Your instructions: Copy the listing below exactly. Pictures stay out of it.

Supplied material:
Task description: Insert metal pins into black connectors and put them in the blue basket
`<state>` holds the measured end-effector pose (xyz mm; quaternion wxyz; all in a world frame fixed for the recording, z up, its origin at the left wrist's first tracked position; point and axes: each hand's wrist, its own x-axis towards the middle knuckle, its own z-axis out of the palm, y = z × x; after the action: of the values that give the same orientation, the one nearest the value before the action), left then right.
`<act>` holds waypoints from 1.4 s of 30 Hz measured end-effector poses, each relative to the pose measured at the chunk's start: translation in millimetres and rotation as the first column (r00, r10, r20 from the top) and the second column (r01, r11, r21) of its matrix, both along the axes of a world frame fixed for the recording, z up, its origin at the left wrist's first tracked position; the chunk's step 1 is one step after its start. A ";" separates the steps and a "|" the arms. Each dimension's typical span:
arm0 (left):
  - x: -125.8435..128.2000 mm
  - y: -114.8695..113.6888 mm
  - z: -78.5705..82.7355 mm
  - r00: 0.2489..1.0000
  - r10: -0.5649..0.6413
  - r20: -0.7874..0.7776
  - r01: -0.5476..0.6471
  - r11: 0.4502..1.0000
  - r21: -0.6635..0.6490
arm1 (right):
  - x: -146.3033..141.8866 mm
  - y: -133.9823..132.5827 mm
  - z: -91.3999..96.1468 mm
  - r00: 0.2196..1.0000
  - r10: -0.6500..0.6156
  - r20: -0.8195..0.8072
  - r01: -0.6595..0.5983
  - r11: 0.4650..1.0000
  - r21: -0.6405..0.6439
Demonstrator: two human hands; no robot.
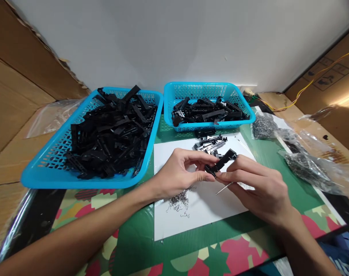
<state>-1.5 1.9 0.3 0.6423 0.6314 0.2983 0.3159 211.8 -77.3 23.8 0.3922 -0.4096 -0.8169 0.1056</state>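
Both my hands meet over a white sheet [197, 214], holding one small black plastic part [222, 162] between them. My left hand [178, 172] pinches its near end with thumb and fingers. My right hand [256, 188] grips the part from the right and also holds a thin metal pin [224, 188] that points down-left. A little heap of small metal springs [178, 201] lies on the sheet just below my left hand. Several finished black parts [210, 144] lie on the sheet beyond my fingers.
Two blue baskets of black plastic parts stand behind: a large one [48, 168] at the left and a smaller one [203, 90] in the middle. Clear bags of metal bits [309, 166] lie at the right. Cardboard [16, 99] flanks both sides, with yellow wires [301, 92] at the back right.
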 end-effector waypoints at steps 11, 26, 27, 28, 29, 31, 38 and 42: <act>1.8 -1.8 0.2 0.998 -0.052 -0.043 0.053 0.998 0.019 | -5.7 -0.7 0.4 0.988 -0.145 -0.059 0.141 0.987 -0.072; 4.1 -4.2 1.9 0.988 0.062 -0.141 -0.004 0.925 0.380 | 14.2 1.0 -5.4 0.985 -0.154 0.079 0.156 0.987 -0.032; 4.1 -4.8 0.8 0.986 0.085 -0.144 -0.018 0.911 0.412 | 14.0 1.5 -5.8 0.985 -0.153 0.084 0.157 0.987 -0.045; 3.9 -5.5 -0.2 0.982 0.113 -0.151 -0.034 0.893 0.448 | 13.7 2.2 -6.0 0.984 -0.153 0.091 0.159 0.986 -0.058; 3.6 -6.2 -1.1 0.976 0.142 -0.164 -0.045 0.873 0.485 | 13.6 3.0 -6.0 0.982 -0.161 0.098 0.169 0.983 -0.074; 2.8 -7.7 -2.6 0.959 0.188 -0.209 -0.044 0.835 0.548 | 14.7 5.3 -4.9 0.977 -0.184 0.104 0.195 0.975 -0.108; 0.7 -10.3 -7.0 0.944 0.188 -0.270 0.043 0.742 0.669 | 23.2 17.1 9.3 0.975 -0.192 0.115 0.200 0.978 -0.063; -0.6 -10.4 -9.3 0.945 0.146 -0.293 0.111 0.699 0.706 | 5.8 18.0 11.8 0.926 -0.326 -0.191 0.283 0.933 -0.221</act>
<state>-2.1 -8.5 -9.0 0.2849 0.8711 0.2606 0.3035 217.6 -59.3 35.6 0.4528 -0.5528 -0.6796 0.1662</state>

Finished exercise:
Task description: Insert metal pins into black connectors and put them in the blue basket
`<state>` holds the measured end-effector pose (xyz mm; quaternion wxyz; all in a world frame fixed for the recording, z up, its origin at the left wrist's first tracked position; point and axes: each hand's wrist, its own x-axis towards the middle knuckle, its own z-axis out of the palm, y = z × x; after the action: of the values that give the same orientation, the one nearest the value before the action), left then right.
`<act>` holds waypoints from 1.4 s of 30 Hz measured end-effector poses, each relative to the pose measured at the chunk's start: translation in millimetres and rotation as the first column (r00, r10, r20 from the top) and the second column (r01, r11, r21) of its matrix, both along the axes of a world frame fixed for the recording, z up, its origin at the left wrist's first tracked position; the chunk's step 1 is one step after its start. A ";" separates the steps and a "|" the arms. Each dimension's typical span:
arm0 (left):
  - x: -125.8435..128.2000 mm
  - y: -114.8695..113.6888 mm
  - z: -78.5705..82.7355 mm
  - r00: 0.2489..1.0000
  - r10: -0.5649..0.6413
  - r20: -0.7874..0.7776
  - r01: -0.5476..0.6471
  - r11: 0.4502..1.0000
  - r21: -0.6635..0.6490
arm1 (right):
  - x: -146.3033..141.8866 mm
  - y: -133.9823..132.5827 mm
  - z: -91.3999..96.1468 mm
  - r00: 0.2196..1.0000
  - r10: -0.6500..0.6156
  - r20: -0.8195..0.8072
  - r01: -0.6595..0.5983
  - r11: 0.4650..1.0000
  - r21: -0.6405..0.6439
Demonstrator: two human hands; no robot.
<state>-1.5 1.9 0.3 0.6423 0.6314 0.2983 0.3159 211.8 -77.3 23.8 0.3922 -0.4096 -0.8169 0.1056</state>
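Both my hands meet over a white sheet [197, 214], holding one small black plastic part [222, 162] between them. My left hand [178, 172] pinches its near end with thumb and fingers. My right hand [256, 188] grips the part from the right and also holds a thin metal pin [224, 188] that points down-left. A little heap of small metal springs [178, 201] lies on the sheet just below my left hand. Several finished black parts [210, 144] lie on the sheet beyond my fingers.
Two blue baskets of black plastic parts stand behind: a large one [48, 168] at the left and a smaller one [203, 90] in the middle. Clear bags of metal bits [309, 166] lie at the right. Cardboard [16, 99] flanks both sides, with yellow wires [301, 92] at the back right.
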 end-effector waypoints at steps 11, 26, 27, 28, 29, 31, 38 and 42: <act>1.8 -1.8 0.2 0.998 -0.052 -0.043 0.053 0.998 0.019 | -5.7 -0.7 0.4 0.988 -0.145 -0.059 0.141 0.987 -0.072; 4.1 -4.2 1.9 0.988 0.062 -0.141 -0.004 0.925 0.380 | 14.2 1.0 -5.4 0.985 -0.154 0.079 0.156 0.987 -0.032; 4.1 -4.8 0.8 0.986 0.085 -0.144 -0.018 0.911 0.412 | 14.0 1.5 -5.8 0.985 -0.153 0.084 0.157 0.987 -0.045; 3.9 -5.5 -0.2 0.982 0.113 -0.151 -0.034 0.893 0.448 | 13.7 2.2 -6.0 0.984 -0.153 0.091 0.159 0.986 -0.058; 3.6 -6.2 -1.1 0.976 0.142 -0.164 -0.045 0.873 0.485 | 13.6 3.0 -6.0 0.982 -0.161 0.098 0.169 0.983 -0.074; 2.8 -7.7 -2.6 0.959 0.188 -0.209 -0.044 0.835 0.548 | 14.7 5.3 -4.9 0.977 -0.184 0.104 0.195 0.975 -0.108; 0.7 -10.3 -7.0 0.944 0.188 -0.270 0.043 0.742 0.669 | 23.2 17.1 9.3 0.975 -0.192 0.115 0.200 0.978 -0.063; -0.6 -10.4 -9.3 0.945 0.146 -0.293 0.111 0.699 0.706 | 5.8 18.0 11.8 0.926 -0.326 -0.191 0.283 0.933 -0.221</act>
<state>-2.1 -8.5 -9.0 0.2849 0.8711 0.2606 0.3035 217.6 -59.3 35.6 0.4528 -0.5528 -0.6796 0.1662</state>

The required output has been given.